## WHAT IS NEEDED
Skip the images and print the listing exactly.

## DATA SEGMENT
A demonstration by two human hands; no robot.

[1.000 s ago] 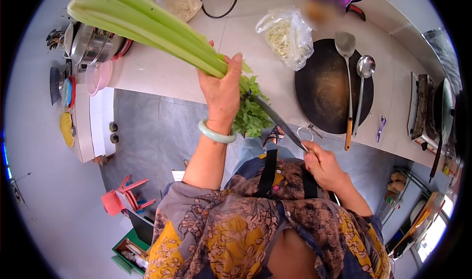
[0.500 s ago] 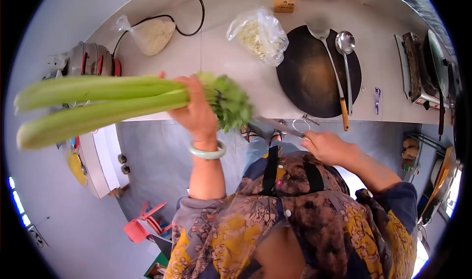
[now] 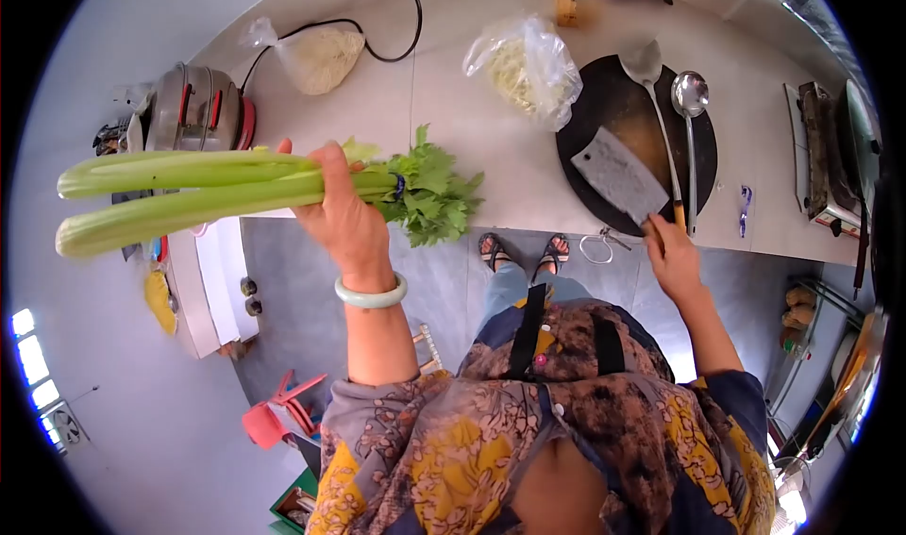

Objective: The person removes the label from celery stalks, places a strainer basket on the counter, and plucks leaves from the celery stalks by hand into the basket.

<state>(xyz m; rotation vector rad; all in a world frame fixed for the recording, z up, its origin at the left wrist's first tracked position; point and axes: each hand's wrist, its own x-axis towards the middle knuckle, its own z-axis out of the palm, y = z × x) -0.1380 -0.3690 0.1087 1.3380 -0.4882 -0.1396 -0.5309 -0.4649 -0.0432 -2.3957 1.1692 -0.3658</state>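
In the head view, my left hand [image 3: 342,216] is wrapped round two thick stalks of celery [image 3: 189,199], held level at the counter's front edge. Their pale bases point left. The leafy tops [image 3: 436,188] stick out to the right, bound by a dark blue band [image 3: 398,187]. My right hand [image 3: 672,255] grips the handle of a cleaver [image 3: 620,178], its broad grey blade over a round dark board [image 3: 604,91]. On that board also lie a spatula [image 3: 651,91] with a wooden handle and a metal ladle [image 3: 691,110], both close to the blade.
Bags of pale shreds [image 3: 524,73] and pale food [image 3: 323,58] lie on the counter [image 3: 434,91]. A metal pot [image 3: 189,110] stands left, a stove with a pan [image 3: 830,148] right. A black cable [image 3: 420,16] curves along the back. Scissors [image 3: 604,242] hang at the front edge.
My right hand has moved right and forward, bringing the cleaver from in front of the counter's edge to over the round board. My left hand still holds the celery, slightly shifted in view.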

## RESPONSE
A demonstration by two human hands; no robot.

[1.000 s ago] 
[0.500 s ago] 
[now] 

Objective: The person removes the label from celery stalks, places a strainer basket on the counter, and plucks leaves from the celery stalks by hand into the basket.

<state>(xyz m; rotation vector rad; all in a world frame fixed for the recording, z up, its origin at the left wrist's first tracked position; point and axes: each hand's wrist, its own x-axis towards the middle knuckle, its own z-axis out of the palm, y = z × x) -0.1380 -0.3690 0.1087 1.3380 -0.4882 -0.1396 -0.5309 -0.4649 -0.0432 -2.3957 1.1692 -0.3658</state>
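In the head view, my left hand [image 3: 342,216] is wrapped round two thick stalks of celery [image 3: 189,199], held level at the counter's front edge. Their pale bases point left. The leafy tops [image 3: 436,188] stick out to the right, bound by a dark blue band [image 3: 398,187]. My right hand [image 3: 672,255] grips the handle of a cleaver [image 3: 620,178], its broad grey blade over a round dark board [image 3: 604,91]. On that board also lie a spatula [image 3: 651,91] with a wooden handle and a metal ladle [image 3: 691,110], both close to the blade.
Bags of pale shreds [image 3: 524,73] and pale food [image 3: 323,58] lie on the counter [image 3: 434,91]. A metal pot [image 3: 189,110] stands left, a stove with a pan [image 3: 830,148] right. A black cable [image 3: 420,16] curves along the back. Scissors [image 3: 604,242] hang at the front edge.
My right hand has moved right and forward, bringing the cleaver from in front of the counter's edge to over the round board. My left hand still holds the celery, slightly shifted in view.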

The answer given is complete as it stands.